After the shooting death of his brother Dudley, Sam George began his quest for justice. For nearly ten years after his brother’s death, Sam George continued to advocate for justice for Dudley. Sam did not stop these tireless efforts, which ultimately resulted in a the Ipperwash Inquiry that examined the events that lead to Dudley’s death and recommended steps to ensure this never happens again.

Both Dudley and Sam will forever be remembered as protectors of our ancestral lands and seekers of justice for First Nation peoples, and as such, recommendations from the Ipperwash Inquiry have shaped and influenced the Justice Department’s initiatives at Chiefs of Ontario.

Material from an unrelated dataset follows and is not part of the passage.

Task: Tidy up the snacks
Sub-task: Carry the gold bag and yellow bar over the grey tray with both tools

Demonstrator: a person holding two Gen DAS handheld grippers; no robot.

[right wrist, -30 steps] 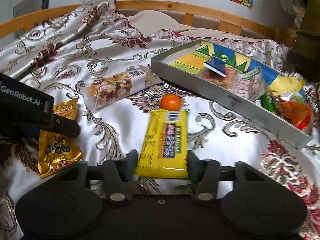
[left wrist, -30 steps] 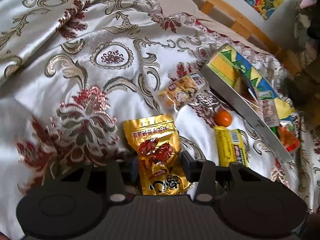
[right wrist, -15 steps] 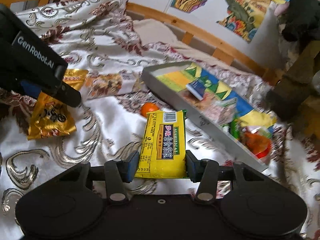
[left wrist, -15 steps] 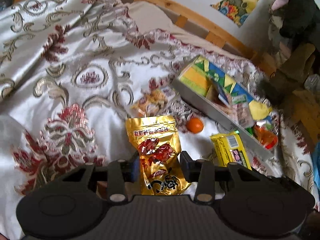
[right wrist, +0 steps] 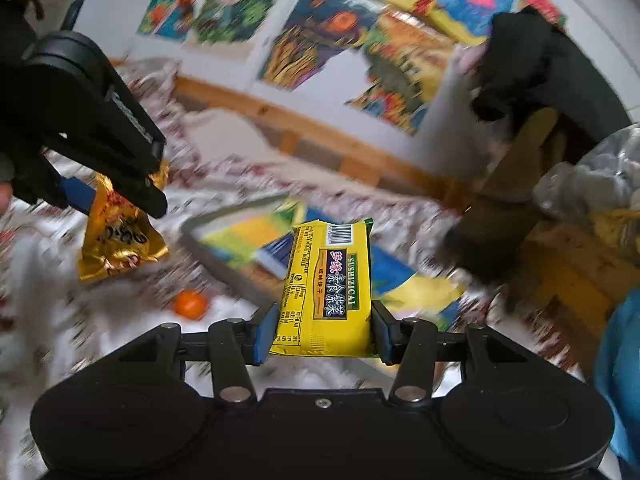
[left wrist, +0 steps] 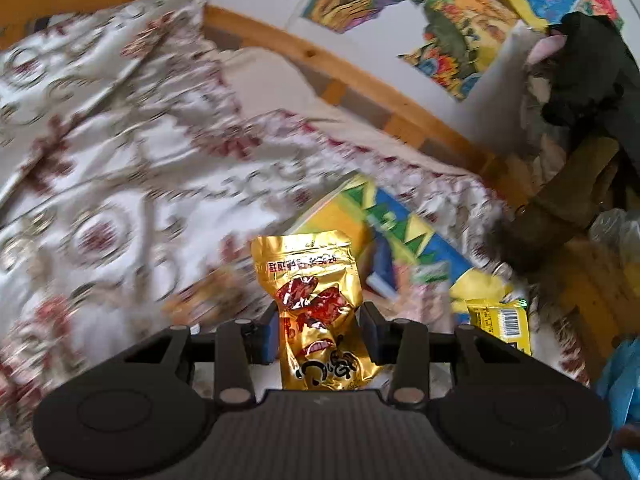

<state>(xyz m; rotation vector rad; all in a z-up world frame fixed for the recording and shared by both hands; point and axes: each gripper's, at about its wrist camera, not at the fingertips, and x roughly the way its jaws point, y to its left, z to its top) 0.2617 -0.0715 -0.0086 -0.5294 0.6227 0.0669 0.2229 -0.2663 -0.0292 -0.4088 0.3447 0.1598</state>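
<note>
Left wrist view: left gripper (left wrist: 320, 332) raised above the bed (left wrist: 120, 200), fingers clamped on gold pouch (left wrist: 314, 304). Right wrist view: right gripper (right wrist: 324, 332) aloft, pinching yellow packet (right wrist: 326, 284) over the tray (right wrist: 248, 236); orange (right wrist: 190, 304) on bedspread.

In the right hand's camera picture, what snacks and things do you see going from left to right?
Crinkly gold foil snack pouch held by the left gripper → small round orange fruit → yellow rectangular cracker packet held by the right gripper.

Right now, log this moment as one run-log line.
left gripper: shut on gold pouch | right gripper: shut on yellow packet | both lifted | tray ahead
</note>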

Several documents have been instrumental in shaping the contemporary state of justice for First Nations in Ontario. Some of these foundational documents include:

A non-exhaustive list of mandates currently guiding Justice initiatives includes:

  • Resolution 22/15 – Revitalization of Indigenous Legal Principles, Traditions, and Systems
  • Resolution 54/16 – Renewing Heritage and Burials Relationships
  • Resolution 42/17 – Establishing a Working Group on UNDRIP
  • Resolution 52/18 – Prosecution of Bylaws and Other First Nation Laws
  • Resolution 12/09 – Chiefs Committee on Justice
  • Resolution 11/20 – Ad Hoc Committee on Policing
  • Resolution 26/21 – Self-Governance & Justice Transformation for First Nations
  • Resolution 21/36 – Anti-Racism Work in Ontario
  • Resolution 21/37 – The Tripartite Collaborative Technical Table on the Enforcement and Prosecution of First Nations’ Laws
  • Resolution 21/38 – Participation of First Nations in Ontario in the Assembly of First Nations’ Co-Development of Federal Policing Legislation
  • Resolution 21/39 – Consent-Based Consultation and Accommodation Standards

Chiefs and Technicians Committee on Justice

The Chiefs and Technicians Committee on Justice (Justice Committee) supports First Nations in their work to advance justice and jurisdiction by providing technical and political advice to the Regional Chief, Chiefs of Ontario Leadership Council, Chiefs in Assembly, and Justice Sector at COO on all matters related to First Nations justice.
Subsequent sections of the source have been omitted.